▶ [WHAT TO WORK ON]: Of the lines in the data below, count the ones holding the string "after", and answer with that number only.

┄┄┄┄┄┄┄┄┄┄

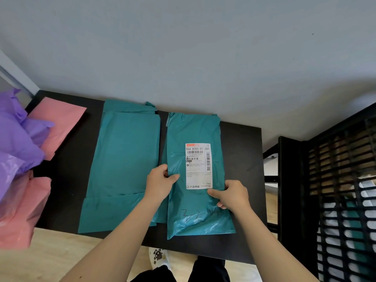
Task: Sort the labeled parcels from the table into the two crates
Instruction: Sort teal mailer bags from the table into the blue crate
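Note:
A teal parcel [195, 131] with a white shipping label [198, 165] lies on the black table [242, 143], right of centre. My left hand [159, 183] grips its left edge, thumb on top. My right hand [234, 195] grips its right edge just below the label. Black handwriting marks the parcel's near end. A second teal parcel [122, 163] lies flat to the left with no label showing, over another teal one whose far end sticks out. A black slatted crate [335, 180] stands at the right, with white and teal parcels inside.
Pink parcels [59, 123] lie at the table's far left and near left corner, with purple bags [16, 135] heaped over them. A grey wall runs behind the table. The wooden floor and my legs show below the table's near edge.

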A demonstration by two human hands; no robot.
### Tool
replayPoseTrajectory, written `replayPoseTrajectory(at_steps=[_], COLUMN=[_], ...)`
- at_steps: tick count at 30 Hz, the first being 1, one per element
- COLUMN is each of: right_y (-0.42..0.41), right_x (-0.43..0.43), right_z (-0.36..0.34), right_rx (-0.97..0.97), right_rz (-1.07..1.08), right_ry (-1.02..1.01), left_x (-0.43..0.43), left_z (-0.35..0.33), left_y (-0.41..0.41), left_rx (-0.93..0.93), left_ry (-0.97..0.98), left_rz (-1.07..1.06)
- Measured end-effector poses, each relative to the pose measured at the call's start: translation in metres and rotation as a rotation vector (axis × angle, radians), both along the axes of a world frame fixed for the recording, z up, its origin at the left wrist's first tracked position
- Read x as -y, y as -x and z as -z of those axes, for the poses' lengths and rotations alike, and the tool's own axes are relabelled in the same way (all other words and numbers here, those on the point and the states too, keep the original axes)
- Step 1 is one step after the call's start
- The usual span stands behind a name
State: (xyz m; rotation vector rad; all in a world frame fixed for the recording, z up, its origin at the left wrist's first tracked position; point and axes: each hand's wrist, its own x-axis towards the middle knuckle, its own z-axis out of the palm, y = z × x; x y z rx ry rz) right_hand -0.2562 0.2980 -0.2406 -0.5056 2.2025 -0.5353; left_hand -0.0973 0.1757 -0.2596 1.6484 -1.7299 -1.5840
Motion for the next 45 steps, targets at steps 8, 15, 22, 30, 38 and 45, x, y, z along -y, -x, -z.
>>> replayPoseTrajectory(at_steps=[8,15,22,30,38,45], right_y=[-0.0009,-0.0022,-0.0021,-0.0017,-0.0027,-0.0032], right_x=[-0.0015,-0.0026,-0.0035,-0.0046,-0.0054,-0.0063], right_z=[-0.0001,-0.0016,-0.0009,0.0007,0.0017,0.0017], right_rx=[-0.002,-0.002,-0.005,0.006,0.008,0.004], right_rz=[-0.012,-0.013,-0.01,0.001,0.006,0.01], right_ry=[-0.003,-0.001,0.011,0.028,0.044,0.052], left_x=[-0.0012,0.0,-0.0018,-0.0033,-0.0035,-0.0034], left_z=[0.0001,0.0038,0.0048,0.0033,0.0015,0.0004], left_y=[0.0007,-0.0002,0.0002,0.0008,-0.0003,0.0001], left_rx=[-0.023,-0.006,-0.018,-0.01,-0.024,-0.009], left_ry=[-0.006,-0.002,0.001,0.018,0.024,0.033], left_rz=[-0.001,0.008,0.011,0.023,0.031,0.035])
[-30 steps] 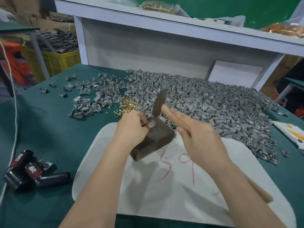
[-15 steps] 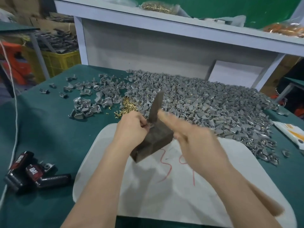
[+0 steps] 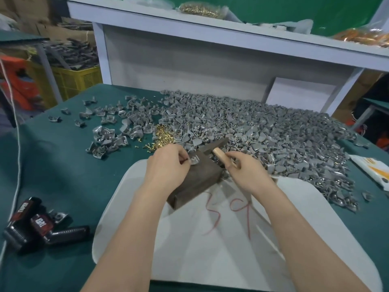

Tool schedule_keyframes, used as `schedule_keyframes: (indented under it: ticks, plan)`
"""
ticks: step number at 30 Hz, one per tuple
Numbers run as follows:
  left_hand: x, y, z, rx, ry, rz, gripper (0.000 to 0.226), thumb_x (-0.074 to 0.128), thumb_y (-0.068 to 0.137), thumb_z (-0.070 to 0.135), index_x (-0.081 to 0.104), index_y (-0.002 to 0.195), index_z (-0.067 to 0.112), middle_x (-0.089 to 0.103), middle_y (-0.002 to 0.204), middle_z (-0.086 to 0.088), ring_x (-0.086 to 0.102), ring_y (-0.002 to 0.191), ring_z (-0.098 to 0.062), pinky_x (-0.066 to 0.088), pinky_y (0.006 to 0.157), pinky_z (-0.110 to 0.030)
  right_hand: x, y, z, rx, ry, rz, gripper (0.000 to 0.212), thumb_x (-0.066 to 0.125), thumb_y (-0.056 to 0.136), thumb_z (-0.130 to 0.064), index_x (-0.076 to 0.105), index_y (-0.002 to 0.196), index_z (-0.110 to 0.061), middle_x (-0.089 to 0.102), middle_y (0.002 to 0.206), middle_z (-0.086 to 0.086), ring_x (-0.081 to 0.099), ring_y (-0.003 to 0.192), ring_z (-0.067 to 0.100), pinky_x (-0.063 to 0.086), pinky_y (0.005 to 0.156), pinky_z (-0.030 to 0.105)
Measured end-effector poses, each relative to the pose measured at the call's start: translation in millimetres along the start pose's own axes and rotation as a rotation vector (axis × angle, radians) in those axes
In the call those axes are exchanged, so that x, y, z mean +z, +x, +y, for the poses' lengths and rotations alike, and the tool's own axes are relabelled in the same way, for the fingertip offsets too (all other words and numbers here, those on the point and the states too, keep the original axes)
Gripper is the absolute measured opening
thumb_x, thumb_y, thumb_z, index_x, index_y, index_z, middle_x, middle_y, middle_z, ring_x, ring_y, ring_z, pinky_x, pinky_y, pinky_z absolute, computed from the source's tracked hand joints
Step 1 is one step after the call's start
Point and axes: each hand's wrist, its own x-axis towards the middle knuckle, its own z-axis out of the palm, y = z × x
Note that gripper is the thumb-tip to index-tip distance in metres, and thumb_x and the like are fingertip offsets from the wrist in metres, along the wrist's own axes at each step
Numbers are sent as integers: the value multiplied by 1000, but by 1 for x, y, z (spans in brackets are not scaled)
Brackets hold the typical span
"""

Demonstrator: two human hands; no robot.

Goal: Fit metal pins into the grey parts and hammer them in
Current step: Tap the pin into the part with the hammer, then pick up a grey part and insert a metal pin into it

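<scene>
A dark wooden block [image 3: 197, 183] stands on a white board [image 3: 210, 245]. On the block's top lies a grey part [image 3: 195, 160], and my left hand [image 3: 166, 165] pinches it there at the fingertips. My right hand [image 3: 246, 173] grips the wooden handle of a hammer [image 3: 217, 153] close to its head. The dark metal head lies low and nearly flat just behind the block, against the grey parts. A small heap of brass pins [image 3: 163, 137] sits behind my left hand. Whether a pin sits in the held part is hidden.
A large pile of grey parts [image 3: 273, 140] covers the green table's back right; a smaller group [image 3: 109, 138] lies at the left. Black and red tools [image 3: 42, 228] lie at the front left, with a white cable [image 3: 14, 165] beside them. A white packet [image 3: 372, 168] lies at the right edge.
The hammer was raised upright over the block; now it has swung down and lies low behind it. My right hand dropped and moved right. My left hand stayed on the part.
</scene>
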Motion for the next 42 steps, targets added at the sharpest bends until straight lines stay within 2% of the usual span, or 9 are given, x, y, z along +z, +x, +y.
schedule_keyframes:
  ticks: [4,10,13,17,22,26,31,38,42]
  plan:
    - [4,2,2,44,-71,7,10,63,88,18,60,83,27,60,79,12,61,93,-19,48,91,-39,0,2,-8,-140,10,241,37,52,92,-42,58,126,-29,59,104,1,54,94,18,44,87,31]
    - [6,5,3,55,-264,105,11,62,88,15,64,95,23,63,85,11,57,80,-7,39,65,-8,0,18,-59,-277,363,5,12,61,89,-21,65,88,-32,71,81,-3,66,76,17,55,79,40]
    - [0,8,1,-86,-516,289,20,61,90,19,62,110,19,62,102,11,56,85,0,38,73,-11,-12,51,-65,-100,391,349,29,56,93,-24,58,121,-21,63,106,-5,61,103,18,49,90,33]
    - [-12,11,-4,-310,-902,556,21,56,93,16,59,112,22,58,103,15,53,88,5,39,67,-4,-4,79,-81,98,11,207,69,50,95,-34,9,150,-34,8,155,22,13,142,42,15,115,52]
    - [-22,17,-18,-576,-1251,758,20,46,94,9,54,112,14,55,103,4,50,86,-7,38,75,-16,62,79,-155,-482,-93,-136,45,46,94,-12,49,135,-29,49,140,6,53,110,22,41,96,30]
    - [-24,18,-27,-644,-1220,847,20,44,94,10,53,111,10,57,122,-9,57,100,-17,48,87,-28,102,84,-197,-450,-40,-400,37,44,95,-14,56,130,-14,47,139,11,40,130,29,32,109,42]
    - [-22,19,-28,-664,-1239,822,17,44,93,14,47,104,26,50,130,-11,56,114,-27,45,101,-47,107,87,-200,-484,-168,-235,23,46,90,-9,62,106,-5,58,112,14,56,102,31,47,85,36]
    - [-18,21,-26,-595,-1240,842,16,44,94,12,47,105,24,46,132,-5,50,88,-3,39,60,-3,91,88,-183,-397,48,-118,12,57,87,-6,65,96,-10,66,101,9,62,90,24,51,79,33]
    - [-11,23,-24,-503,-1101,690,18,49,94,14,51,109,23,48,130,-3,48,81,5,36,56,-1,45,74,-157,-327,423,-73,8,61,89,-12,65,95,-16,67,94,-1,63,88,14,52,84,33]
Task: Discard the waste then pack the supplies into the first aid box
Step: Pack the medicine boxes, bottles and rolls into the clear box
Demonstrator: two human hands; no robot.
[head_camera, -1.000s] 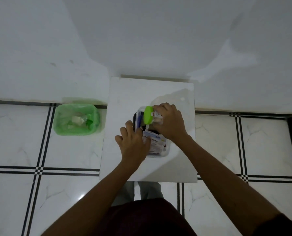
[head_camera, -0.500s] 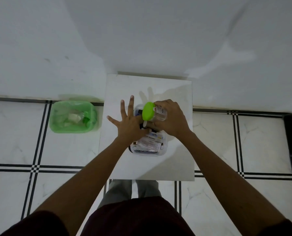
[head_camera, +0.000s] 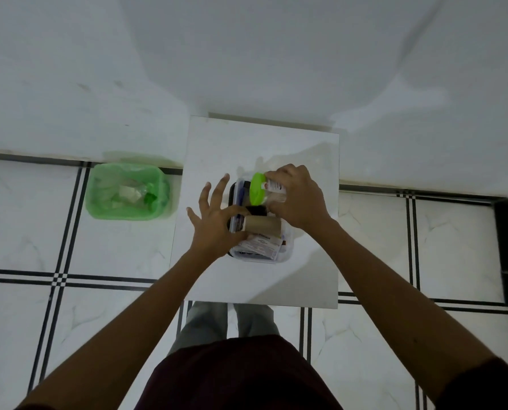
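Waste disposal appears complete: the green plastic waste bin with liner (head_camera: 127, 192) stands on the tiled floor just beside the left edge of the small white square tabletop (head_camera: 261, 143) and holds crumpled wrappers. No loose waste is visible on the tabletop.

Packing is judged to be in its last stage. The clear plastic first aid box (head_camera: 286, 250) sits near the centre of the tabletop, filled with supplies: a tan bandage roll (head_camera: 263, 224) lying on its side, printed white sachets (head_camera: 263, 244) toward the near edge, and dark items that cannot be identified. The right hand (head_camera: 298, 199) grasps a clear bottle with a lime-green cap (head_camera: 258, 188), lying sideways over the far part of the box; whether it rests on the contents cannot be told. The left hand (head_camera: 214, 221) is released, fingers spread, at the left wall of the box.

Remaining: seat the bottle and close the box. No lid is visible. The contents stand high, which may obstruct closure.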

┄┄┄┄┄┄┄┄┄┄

▶ [WRITTEN ANSWER]: 2